In your copy, leave out the pictures and reproduce the listing below exactly.

*** Material provided Section Begins ***

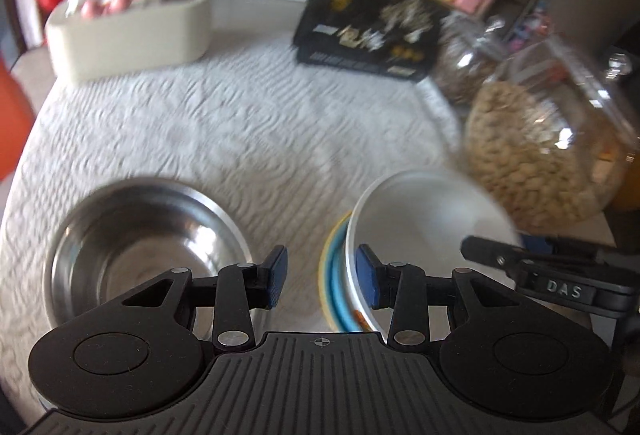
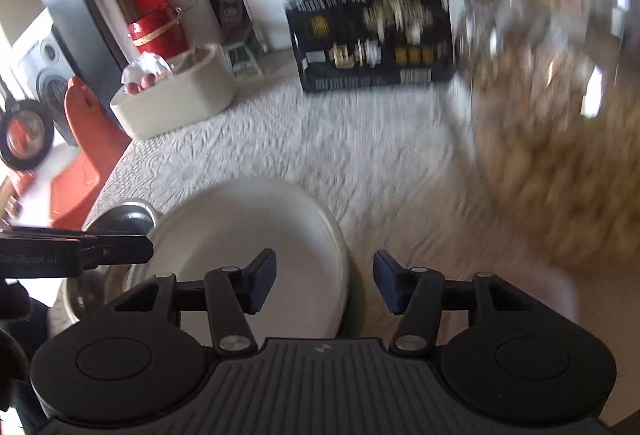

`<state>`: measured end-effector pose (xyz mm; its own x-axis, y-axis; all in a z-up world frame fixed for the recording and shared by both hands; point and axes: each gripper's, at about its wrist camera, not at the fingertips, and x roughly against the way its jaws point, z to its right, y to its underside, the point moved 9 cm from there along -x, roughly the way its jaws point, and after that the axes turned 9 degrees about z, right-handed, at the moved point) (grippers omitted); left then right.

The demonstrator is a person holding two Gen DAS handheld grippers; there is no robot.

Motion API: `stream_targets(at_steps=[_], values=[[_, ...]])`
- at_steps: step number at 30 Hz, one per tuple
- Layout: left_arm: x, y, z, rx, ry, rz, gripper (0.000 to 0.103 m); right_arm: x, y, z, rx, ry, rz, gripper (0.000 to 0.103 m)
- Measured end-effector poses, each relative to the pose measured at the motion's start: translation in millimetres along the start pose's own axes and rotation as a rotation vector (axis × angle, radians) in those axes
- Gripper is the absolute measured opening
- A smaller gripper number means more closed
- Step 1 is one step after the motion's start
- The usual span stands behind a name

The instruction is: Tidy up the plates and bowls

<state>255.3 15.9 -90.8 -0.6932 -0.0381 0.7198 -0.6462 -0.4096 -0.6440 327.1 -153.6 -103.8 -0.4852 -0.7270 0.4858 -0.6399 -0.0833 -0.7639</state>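
Note:
In the left wrist view my left gripper (image 1: 322,277) is open above the white cloth. A steel bowl (image 1: 140,235) sits to its left. A white bowl (image 1: 424,219) stands on a stack of blue and yellow dishes (image 1: 334,271) at its right finger. The right gripper's finger (image 1: 520,263) shows at the right edge. In the right wrist view my right gripper (image 2: 324,285) is open, its jaws either side of the white plate's (image 2: 248,235) right rim. The steel bowl (image 2: 120,219) lies beyond on the left, with the left gripper (image 2: 80,255) over it.
A cream tub (image 1: 132,35) with wrapped items stands at the far left. A black printed box (image 1: 372,27) leans at the back. Glass jars of nuts (image 1: 548,139) stand on the right, close to the stack. An orange chair (image 2: 88,151) is off the table's left edge.

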Motion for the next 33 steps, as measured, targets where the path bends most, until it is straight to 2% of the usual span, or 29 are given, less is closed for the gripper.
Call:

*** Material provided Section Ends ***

**The completed task**.
`<state>`: measured end-effector pose (xyz mm; its own x-axis, y-axis; all in a z-up world frame fixed for the recording and shared by both hands; point and axes: each gripper's, at about its wrist camera, not at the fingertips, and x roughly against the way its jaws point, z to its right, y to its underside, the point moved 9 cm from there along -x, roughly the way its jaws point, and after that the axes turned 9 degrees about z, right-handed, at the moved point) (grippers omitted); left then right.

The demonstrator is a person holding two Gen DAS handheld grippers; there is no robot.

Motion API: `stream_targets(at_steps=[_], values=[[_, ...]])`
- at_steps: step number at 30 Hz, one per tuple
- Layout: left_arm: x, y, z, rx, ry, rz, gripper (0.000 to 0.103 m); right_arm: x, y, z, rx, ry, rz, gripper (0.000 to 0.103 m)
- Measured end-effector poses, each relative to the pose measured at the motion's start: translation in millimetres along the start pose's own axes and rotation as a rotation vector (axis × angle, radians) in those axes
- Gripper is the absolute measured opening
- A smaller gripper number means more closed
- Step 1 is one step after the motion's start
- The usual span stands behind a name

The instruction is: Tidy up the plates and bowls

<state>255.3 15.9 -90.8 -0.6932 -0.0381 0.7198 -0.6462 -0.4096 -0.6440 327.1 -153.6 -103.8 -0.4852 -0.7270 0.4858 -0.6399 -0.0833 -0.7639</state>
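Note:
In the left wrist view my left gripper (image 1: 322,277) is open above the white cloth. A steel bowl (image 1: 140,235) sits to its left. A white bowl (image 1: 424,219) stands on a stack of blue and yellow dishes (image 1: 334,271) at its right finger. The right gripper's finger (image 1: 520,263) shows at the right edge. In the right wrist view my right gripper (image 2: 324,285) is open, its jaws either side of the white plate's (image 2: 248,235) right rim. The steel bowl (image 2: 120,219) lies beyond on the left, with the left gripper (image 2: 80,255) over it.
A cream tub (image 1: 132,35) with wrapped items stands at the far left. A black printed box (image 1: 372,27) leans at the back. Glass jars of nuts (image 1: 548,139) stand on the right, close to the stack. An orange chair (image 2: 88,151) is off the table's left edge.
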
Motion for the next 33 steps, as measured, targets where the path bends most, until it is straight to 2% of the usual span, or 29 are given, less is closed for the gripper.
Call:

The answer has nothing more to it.